IMG_0843Die Forderungen der CDU nach einer Alkoholverbotszone um den Friedrichsplatz und die Äußerungen diesbezüglich zeugen von politischer Kurzsichtigkeit.
„ Alkoholkranke Menschen werden nicht durch die Einrichtung von Alkoholverbotszonen geheilt, sondern Symptome nur temporär bekämpft“, so kommentierte Dr. Hasina Farouq jüngst die Debatte im Rechtsausschuss zur Forderung der CDU nach einer Alkoholverbotszone am Friedrichsplatz.

Die Zunahme von Belästigungen am Friedrichsplatz durch alkoholisierte Menschen wurde im August 2016 als Problem klar erkannt und umgehend angegangen. Seit dem 16. August wurden gezielt täglich zwei OrdnungsbeamtInnen damit beauftragt, vor allem durch ihre tägliche Präsenz und Einsatzbereitschaft dafür Sorge zu tragen, dass sich am Friedrichsplatz keine Ordnungswidrigkeiten, wie beispielsweise öffentliches Urinieren, mehr ereignen. Diese Maßnahme hat auch ausweislich der Citypoint-Kaufleute zu einer erheblichen Verbesserung der Situation geführt. Zusätzlich sollen die Suchtberatung für Alkoholkranke verstärkt und weitere Stellen von Streetworkern verstetigt werden.

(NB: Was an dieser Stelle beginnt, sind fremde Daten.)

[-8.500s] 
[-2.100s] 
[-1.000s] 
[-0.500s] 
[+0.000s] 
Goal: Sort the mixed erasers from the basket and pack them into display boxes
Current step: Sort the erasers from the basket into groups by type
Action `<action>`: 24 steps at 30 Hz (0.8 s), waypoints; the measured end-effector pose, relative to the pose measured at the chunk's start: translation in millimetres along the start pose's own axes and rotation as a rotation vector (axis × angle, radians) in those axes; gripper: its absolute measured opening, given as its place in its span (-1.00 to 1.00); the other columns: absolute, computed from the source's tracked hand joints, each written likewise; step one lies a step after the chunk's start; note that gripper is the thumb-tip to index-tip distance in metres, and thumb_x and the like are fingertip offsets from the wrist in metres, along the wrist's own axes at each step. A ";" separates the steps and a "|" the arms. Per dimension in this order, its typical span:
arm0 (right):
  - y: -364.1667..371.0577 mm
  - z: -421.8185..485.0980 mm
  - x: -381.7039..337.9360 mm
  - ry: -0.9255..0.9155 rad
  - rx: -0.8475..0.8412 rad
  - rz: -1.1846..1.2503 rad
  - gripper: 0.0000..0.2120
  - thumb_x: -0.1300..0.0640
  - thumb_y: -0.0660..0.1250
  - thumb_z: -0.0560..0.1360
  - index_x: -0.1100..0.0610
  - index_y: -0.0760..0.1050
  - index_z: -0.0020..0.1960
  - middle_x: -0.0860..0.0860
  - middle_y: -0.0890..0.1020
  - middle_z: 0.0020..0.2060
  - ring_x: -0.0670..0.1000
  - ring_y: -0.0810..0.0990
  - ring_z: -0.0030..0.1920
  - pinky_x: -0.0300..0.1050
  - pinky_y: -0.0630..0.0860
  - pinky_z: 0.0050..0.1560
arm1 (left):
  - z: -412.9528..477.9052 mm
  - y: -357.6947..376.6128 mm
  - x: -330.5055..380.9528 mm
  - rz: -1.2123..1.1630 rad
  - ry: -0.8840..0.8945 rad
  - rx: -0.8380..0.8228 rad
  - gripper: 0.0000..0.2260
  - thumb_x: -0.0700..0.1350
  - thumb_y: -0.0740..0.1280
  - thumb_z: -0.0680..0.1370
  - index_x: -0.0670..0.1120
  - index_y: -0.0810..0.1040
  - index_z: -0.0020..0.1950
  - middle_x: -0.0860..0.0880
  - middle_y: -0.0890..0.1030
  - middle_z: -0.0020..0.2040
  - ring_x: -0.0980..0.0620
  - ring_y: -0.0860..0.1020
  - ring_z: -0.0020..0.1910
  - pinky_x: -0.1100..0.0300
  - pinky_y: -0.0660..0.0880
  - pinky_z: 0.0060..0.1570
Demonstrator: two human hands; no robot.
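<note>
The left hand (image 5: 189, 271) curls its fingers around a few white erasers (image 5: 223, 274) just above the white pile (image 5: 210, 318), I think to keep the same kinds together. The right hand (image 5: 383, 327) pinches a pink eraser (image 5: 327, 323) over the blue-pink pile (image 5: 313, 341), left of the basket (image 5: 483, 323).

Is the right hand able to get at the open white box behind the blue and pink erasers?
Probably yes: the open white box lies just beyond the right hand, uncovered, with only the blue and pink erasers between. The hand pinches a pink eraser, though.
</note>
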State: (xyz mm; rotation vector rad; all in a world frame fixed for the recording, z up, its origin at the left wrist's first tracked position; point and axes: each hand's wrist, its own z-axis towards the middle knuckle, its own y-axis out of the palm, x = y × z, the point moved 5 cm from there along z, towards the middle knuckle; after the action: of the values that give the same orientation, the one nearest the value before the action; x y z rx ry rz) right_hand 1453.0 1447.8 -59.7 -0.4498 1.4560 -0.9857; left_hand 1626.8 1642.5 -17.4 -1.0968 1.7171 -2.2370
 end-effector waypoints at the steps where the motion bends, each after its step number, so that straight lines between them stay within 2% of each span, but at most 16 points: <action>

Die SPD-Fraktion steht für nachhaltige Lösungsansätze, bestehend aus einem Dreiklang aus Trinkraum als Treffpunkt, dem Einsatz von Sozialarbeitern und den Kontrollen des Ordnungsamtes. Alle Fraktionen sind herzlich eingeladen, sich daran zu beteiligen, kommunale Mittel zur Aufstockung der Stellen bei der Drogenhilfe Nordhessen im Rahmen des Haushalts 2017 zu beschließen. Die SPD-Fraktion werde sich weiterhin dafür stark machen.

Eine Alkoholverbotszone löst das Problem am Friedrichsplatz nicht, sondern verlagert es nur an eine andere Stelle. „Für eine Politik der Symptombekämpfung stehen wir nicht zur Verfügung. Kassel verdient es, dass wir nachhaltig Probleme lösen“, erklärt Dr. Hasina Farouq abschließend.